■ **Exercise description**:
Among the lines of data below, reproduce only those from the one with "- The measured" through the one with "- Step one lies", exactly as they stand, both ends included.

■ **Recorded data**:
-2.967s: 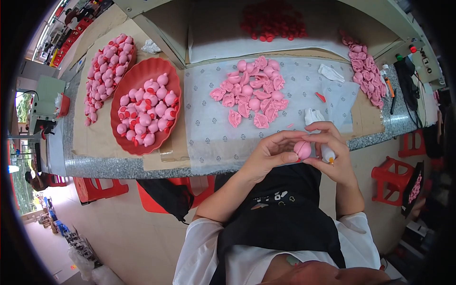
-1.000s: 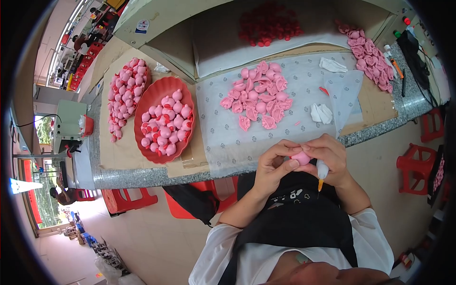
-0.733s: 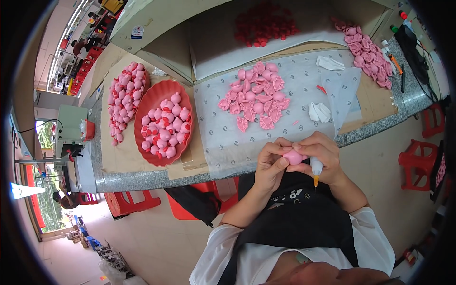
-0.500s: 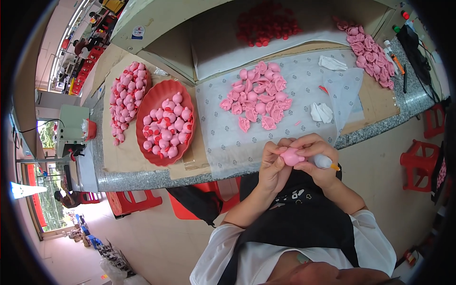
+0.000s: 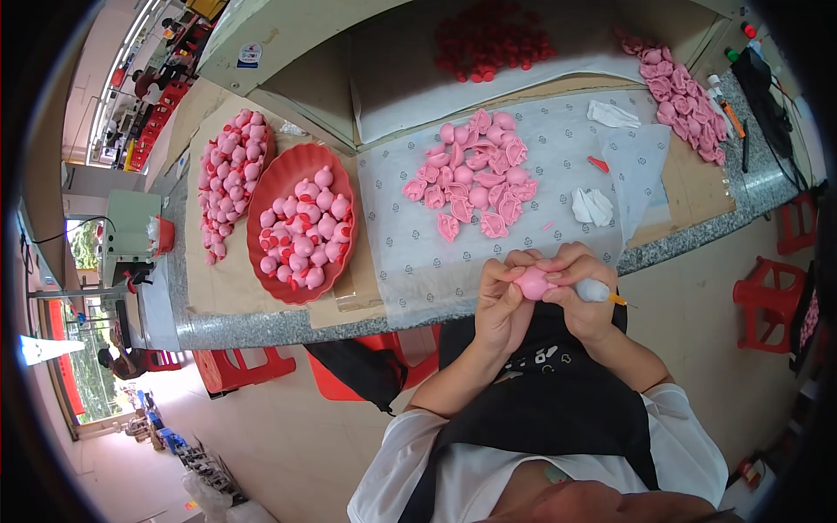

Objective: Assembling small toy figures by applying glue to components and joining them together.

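Note:
Just off the table's front edge, both hands are closed around one pink, rounded, soft-looking piece (image 5: 534,283). My left hand (image 5: 502,301) pinches it between thumb and fingers from the left. From the other side, my right hand (image 5: 582,301) grips it with thumb and fingertips. Tucked in the right palm is a small whitish squeeze bottle (image 5: 593,290) with an orange tip and a thin needle pointing right. Beyond the hands, a cluster of pink cupped and petal-like pieces (image 5: 478,174) lies on white printed paper (image 5: 410,270).
A red scalloped bowl (image 5: 260,228) holds pink balls with red parts; a similar pile (image 5: 234,170) lies left of it. Pink petal pieces (image 5: 684,105) are heaped at the right. Crumpled white cloths (image 5: 593,207) rest on the paper. Red pieces (image 5: 493,48) sit inside the cabinet.
The pink piece has turned slightly between my fingers and looks rounder. My right hand has shifted a little, and the bottle's needle now shows past its orange tip.

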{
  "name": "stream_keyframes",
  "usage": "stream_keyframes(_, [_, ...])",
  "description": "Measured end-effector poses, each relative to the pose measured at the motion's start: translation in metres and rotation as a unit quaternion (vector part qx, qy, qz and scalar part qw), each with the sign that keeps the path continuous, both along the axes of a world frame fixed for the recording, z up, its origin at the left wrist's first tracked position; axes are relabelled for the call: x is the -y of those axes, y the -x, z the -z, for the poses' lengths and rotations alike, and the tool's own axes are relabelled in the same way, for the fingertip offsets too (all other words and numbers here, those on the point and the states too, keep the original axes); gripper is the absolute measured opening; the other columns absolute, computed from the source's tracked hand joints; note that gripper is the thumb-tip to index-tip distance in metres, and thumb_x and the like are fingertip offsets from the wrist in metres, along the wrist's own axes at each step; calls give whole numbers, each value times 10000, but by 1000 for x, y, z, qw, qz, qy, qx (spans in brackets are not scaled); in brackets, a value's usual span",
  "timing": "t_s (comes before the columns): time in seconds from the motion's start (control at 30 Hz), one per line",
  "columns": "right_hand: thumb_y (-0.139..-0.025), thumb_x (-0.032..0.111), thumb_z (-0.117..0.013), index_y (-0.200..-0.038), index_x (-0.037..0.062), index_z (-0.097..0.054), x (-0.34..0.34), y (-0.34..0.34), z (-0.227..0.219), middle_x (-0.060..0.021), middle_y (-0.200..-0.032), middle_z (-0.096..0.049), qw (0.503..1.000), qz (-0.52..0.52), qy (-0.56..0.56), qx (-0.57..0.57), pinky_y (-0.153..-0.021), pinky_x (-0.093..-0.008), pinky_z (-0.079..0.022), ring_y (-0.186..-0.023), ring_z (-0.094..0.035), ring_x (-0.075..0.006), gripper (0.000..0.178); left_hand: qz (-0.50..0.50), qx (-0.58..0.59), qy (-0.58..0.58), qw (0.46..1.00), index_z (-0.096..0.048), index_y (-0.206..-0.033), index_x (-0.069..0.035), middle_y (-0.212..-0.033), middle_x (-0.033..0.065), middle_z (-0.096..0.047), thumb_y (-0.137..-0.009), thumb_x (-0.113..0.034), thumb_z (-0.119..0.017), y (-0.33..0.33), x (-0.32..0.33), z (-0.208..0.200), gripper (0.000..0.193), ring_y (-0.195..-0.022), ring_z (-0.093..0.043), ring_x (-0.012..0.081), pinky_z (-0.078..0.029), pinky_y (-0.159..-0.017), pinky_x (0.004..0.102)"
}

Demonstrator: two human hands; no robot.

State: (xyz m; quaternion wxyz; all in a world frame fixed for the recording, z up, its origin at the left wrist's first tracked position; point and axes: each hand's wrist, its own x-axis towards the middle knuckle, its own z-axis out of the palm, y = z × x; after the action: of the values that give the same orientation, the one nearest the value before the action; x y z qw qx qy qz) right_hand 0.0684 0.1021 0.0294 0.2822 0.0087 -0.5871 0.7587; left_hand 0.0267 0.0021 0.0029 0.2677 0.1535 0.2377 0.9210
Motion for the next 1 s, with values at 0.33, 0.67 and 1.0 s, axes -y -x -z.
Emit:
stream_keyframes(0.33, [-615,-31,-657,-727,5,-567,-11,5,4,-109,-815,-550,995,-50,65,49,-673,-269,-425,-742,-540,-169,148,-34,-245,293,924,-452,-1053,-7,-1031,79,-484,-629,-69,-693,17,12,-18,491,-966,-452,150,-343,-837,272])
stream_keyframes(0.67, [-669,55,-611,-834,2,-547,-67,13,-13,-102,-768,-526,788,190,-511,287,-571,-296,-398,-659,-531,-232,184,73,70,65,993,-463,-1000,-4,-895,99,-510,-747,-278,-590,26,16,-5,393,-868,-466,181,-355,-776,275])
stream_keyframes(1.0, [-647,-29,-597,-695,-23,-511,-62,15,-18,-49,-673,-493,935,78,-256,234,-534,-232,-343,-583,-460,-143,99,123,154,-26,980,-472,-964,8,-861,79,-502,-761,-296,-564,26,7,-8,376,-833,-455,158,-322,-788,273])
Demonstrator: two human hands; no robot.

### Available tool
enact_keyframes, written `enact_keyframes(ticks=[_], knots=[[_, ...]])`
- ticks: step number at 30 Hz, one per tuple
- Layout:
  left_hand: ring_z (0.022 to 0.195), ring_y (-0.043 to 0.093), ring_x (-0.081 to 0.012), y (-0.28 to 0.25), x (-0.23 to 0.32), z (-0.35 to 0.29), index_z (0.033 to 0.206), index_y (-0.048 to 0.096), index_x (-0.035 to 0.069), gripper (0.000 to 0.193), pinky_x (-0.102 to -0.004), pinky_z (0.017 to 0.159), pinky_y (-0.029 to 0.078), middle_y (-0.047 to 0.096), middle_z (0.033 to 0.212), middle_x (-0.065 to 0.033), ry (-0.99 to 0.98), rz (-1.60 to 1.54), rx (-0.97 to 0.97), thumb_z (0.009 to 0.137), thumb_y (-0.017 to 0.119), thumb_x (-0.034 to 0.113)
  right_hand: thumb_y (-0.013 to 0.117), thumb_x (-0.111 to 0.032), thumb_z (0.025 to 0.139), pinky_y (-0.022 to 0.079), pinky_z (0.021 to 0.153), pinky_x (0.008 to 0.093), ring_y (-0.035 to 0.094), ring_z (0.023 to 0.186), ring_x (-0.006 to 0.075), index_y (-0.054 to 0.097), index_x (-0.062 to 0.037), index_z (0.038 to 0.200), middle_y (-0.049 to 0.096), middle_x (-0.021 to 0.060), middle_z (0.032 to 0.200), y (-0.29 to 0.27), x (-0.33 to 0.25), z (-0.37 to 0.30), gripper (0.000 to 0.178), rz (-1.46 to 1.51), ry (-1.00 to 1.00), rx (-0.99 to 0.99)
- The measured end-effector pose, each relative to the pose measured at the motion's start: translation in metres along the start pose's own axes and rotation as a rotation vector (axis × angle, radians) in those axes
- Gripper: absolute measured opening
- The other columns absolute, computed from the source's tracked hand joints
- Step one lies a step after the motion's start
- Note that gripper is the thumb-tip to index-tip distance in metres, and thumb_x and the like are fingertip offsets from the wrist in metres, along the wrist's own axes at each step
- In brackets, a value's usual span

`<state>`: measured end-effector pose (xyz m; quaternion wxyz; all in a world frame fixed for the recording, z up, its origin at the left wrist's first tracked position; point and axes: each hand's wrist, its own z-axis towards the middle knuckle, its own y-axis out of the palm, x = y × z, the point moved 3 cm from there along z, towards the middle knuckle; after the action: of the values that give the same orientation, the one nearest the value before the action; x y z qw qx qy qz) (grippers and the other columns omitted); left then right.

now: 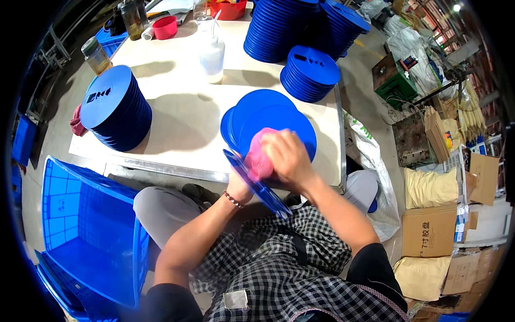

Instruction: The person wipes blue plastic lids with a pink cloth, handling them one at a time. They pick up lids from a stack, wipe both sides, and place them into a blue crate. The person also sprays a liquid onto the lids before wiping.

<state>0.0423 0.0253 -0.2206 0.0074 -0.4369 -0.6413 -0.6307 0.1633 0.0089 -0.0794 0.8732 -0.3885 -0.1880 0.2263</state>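
Gripping a tilted blue disc (261, 189), the left hand (239, 186) holds it just on the near side of the flat discs (264, 111), its fingers mostly hidden. The right hand (289, 157), blurred, has its fingers closed around a pink cloth (258, 162) against the disc. Left of the flat discs on the tabletop (179, 153) stands a disc stack (120, 110); beyond them, leftward, a squeeze bottle (213, 56).
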Motion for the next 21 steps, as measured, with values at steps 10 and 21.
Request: enact_keyframes(ticks=[10, 21], knots=[[0.112, 0.07, -0.0277, 0.068, 0.054, -0.028, 0.148, 0.043, 0.005, 0.058, -0.0414, 0.094, 0.061, 0.064, 0.131, -0.0185, 0.097, 0.13, -0.011, 0.103, 0.062, 0.036, 0.066, -0.023, 0.094, 0.053, 0.073, 0.0247, 0.067, 0.086, 0.0099, 0.068, 0.0056, 0.111, 0.071, 0.0098, 0.107, -0.078, 0.111, -0.07, 0.034, 1.253, 1.203, 0.31], [0.134, 0.057, -0.0351, 0.061, 0.035, -0.018, 0.159, 0.028, 0.005, 0.076, -0.0476, 0.108, 0.053, 0.05, 0.151, -0.0229, -0.228, -0.21, -0.263, 0.102, 0.062, 0.041, 0.075, -0.018, 0.076, 0.048, 0.1, 0.041, 0.065, 0.083, 0.016, 0.07, -0.0001, 0.087, 0.067, 0.0127, 0.097, -0.11, 0.039, -0.041, 0.022, 1.536, 0.806, -0.195]])
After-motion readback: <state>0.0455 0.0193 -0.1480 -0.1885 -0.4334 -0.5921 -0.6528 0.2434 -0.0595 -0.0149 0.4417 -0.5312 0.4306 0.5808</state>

■ **Solution for this exercise**:
- The measured end-effector pose, each relative to the pose measured at the motion's start: translation in metres along the start pose's own axes and rotation as a rotation vector (axis × angle, radians) in those axes
- Gripper: absolute measured opening
- The other columns absolute, computed from the source's tracked hand joints
- Step one lies a step after the motion's start

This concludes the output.